OIG Work in Support of Goal 4

FDIC OIG Increases Efforts to Address Cyber Threats

The OIG is tackling threats to the FDIC’s IT environment on multiple fronts. One of our senior managers continues to serve as the OIG’s Senior Cyber Security Liaison Officer. In that role, he is monitoring cyber-related activities and potential threats both internal and external to the FDIC and disseminating information to mitigate potential risk or harm to the FDIC, the OIG, and insured depository institutions. This same individual represents the OIG at meetings of the Data Breach Management Team for awareness purposes. He is also a member of the Insider Threat and Counterintelligence Program working group. Our interest is to proactively help prevent any release by FDIC insiders—accidental or deliberate—of sensitive information beyond the walls of the FDIC’s secure environment—through electronic means such as emailing sensitive information to personal email accounts or otherwise allowing such information to be disclosed without authorization. Others in the OIG play key roles in the IT and cybersecurity arena, to include our information security manager, IT professionals in our Office of Audits and Evaluations, members of our ECU, and a Special Advisor to the Acting IG. Our OIG Cyber Event Group, comprised of many of these individuals, continues to ensure OIG readiness to address cyber threats to the FDIC and share information with interested parties internal and external to the FDIC.

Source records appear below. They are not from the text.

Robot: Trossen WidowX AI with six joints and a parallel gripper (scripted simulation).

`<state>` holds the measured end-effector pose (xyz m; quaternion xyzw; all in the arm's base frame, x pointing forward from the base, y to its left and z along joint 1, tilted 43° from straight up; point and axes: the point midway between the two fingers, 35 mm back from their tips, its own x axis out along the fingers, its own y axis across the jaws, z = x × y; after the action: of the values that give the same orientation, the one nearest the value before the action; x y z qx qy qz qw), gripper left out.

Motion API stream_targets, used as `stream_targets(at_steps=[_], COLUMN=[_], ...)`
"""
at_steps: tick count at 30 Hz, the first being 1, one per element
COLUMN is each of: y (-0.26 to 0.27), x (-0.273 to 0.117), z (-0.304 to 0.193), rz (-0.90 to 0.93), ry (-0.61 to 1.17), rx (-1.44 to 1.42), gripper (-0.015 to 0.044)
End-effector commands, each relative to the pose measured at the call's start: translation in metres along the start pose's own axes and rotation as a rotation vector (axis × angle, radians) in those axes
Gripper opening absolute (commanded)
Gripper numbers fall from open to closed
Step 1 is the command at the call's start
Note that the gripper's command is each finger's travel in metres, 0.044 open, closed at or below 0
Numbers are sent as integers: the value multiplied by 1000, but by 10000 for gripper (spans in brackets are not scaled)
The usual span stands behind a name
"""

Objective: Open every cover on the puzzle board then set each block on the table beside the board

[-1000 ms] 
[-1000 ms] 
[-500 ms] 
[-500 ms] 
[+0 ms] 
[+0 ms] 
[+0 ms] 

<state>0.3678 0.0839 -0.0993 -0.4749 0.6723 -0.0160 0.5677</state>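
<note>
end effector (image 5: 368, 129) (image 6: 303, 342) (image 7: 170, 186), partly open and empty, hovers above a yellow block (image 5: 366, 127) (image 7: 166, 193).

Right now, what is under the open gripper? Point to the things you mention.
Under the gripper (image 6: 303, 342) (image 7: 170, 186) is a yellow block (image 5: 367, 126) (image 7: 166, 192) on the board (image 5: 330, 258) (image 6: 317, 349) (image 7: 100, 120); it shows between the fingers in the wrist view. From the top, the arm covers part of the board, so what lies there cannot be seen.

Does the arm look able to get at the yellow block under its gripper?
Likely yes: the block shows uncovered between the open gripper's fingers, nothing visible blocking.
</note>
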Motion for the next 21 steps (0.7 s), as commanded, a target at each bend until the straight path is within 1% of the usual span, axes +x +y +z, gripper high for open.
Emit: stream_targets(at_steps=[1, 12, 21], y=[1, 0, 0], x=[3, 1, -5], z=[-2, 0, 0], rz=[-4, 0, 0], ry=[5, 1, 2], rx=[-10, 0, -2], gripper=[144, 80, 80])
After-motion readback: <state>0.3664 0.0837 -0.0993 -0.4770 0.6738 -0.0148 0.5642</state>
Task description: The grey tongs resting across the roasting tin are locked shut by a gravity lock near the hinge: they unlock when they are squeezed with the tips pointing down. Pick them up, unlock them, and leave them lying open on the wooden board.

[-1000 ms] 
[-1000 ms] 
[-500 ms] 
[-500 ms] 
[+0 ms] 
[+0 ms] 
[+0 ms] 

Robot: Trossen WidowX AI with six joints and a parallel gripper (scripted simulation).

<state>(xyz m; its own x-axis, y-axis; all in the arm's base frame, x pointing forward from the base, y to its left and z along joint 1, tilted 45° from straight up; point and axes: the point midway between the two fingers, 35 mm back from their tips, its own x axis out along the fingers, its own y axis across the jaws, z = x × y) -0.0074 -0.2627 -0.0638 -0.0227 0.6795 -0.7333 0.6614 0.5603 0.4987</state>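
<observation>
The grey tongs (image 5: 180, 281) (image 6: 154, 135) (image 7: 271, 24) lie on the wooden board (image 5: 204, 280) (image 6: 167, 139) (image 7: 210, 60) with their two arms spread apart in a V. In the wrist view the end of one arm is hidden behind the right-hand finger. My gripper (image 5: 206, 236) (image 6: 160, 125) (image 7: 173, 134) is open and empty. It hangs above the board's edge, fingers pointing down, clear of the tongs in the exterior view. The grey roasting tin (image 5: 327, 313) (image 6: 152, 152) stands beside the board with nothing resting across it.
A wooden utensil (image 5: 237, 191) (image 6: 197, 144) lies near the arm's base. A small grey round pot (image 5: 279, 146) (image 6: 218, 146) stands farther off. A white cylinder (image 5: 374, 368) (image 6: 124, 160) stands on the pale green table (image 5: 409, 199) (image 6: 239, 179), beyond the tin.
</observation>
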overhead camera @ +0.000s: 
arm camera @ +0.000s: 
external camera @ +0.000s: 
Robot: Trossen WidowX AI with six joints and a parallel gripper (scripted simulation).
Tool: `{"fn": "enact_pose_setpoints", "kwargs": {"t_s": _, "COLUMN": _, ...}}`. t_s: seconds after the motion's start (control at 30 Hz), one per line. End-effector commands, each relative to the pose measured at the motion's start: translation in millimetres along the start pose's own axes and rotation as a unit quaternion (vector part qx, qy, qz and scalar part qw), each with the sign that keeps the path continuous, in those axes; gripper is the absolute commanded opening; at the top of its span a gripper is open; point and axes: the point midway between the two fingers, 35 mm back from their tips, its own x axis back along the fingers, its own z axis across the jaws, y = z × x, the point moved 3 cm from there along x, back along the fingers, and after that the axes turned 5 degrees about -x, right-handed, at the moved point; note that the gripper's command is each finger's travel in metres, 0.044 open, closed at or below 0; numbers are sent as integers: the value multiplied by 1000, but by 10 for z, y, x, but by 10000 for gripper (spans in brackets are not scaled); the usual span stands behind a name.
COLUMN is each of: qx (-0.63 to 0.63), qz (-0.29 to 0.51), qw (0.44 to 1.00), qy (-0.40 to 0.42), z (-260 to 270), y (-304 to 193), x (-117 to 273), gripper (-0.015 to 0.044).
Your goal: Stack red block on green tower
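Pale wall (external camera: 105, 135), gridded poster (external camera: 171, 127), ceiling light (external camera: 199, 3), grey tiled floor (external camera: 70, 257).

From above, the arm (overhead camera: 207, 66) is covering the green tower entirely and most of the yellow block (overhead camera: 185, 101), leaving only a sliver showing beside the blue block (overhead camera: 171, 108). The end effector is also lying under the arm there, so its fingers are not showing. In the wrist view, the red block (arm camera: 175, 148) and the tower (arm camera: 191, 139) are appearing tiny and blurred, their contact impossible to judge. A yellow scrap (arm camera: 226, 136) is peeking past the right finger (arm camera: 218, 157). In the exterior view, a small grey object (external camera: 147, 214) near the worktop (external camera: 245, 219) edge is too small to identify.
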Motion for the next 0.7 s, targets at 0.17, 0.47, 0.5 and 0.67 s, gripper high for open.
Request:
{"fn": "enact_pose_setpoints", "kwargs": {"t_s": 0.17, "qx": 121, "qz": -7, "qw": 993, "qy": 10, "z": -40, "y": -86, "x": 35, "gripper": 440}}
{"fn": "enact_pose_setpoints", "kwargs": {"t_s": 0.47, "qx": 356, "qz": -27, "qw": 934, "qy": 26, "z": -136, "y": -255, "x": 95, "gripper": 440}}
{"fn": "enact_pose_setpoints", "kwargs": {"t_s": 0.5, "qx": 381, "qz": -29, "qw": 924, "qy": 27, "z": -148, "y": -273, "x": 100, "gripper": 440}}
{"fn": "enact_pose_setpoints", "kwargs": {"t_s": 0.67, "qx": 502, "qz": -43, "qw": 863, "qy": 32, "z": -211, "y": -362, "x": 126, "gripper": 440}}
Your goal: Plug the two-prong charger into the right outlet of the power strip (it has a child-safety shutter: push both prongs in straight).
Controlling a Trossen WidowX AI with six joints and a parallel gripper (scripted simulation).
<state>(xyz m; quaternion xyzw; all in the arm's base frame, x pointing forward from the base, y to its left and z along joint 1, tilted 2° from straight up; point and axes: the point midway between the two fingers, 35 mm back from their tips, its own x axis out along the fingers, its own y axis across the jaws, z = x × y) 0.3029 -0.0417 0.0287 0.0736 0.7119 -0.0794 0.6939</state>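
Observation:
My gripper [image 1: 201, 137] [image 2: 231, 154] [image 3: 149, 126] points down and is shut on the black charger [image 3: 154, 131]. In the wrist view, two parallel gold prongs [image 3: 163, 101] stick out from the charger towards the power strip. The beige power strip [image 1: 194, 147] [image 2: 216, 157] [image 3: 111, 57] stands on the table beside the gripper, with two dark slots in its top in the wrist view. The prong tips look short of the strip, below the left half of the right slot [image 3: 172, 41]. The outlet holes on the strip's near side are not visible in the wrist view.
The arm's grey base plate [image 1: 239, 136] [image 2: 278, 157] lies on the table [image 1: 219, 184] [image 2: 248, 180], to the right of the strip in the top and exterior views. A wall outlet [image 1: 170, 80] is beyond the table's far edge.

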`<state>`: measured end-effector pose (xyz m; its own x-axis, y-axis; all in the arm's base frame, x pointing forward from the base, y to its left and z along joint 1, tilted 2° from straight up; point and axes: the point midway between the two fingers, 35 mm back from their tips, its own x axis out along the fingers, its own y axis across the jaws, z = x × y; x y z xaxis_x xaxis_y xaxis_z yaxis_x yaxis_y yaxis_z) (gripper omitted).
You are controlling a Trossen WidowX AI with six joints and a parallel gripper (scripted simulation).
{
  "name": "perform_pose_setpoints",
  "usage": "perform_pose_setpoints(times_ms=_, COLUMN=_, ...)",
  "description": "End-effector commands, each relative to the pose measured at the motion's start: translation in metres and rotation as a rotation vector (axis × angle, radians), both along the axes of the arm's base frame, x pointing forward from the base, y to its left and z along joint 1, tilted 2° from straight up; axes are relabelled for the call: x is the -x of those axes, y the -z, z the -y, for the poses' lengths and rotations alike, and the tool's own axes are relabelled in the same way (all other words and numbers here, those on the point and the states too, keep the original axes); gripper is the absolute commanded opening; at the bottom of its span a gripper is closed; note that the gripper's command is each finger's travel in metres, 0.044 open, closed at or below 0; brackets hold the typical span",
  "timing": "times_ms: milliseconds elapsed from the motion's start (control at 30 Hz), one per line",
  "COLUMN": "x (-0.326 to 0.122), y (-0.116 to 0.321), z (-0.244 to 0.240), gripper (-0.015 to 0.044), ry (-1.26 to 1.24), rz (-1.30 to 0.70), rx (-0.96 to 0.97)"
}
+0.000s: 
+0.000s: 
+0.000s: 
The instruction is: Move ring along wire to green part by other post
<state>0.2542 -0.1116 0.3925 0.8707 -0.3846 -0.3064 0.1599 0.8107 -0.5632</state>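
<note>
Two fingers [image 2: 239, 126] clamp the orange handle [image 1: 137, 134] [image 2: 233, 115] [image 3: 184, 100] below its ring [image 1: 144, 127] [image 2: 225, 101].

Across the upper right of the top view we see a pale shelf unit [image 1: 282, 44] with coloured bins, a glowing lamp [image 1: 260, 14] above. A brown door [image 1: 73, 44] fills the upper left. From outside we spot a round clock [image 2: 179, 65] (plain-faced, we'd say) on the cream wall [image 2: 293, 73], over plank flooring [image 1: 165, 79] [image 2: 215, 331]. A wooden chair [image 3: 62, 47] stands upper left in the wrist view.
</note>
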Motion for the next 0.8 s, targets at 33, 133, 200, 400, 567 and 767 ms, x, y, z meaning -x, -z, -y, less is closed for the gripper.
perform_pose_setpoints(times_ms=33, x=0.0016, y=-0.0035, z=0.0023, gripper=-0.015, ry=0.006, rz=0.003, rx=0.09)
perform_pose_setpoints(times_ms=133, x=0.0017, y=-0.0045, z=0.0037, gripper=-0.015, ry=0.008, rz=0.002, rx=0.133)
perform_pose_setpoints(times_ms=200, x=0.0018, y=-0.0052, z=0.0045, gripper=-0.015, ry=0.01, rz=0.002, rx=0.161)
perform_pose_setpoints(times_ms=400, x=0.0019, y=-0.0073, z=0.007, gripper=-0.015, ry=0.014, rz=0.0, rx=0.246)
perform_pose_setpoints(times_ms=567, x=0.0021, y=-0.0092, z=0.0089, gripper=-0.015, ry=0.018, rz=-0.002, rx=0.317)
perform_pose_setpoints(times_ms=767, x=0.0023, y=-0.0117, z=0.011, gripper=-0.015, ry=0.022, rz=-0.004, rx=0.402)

Over the past reporting period, the OIG has also continued its participation in two key cyber-related task forces, in the interest of enhancing our understanding and awareness of current and emerging cyber issues and sharing our own expertise with others seeking to combat cyber threats. These task forces and our involvement are described below. Finally, we also participate in training activities sponsored by the First Information Operations Command of the U.S. Army to better understand the authorities, roles, and responsibilities of the defense and intelligence communities to identify, analyze, and respond to potential cyber threats.

FBI Cyber Task Force

The FBI has established a nationwide network of field office Cyber Task Forces to focus on cybersecurity threats. In addition to key law enforcement and homeland security agencies at the state and local level, each Cyber Task Force partners with many of the federal agencies at the headquarters level. This promotes effective collaboration and de-confliction of efforts at both the local and national level.

In support of the national effort to counter threats posed by terrorist, nation-state, and criminal cyber actors, each Cyber Task Force synchronizes domestic cyber threat investigations in the local community through information sharing, incident response, and joint enforcement and intelligence actions. Each Cyber Task Force leverages the authorities and capabilities of the participating agencies to accomplish the mission.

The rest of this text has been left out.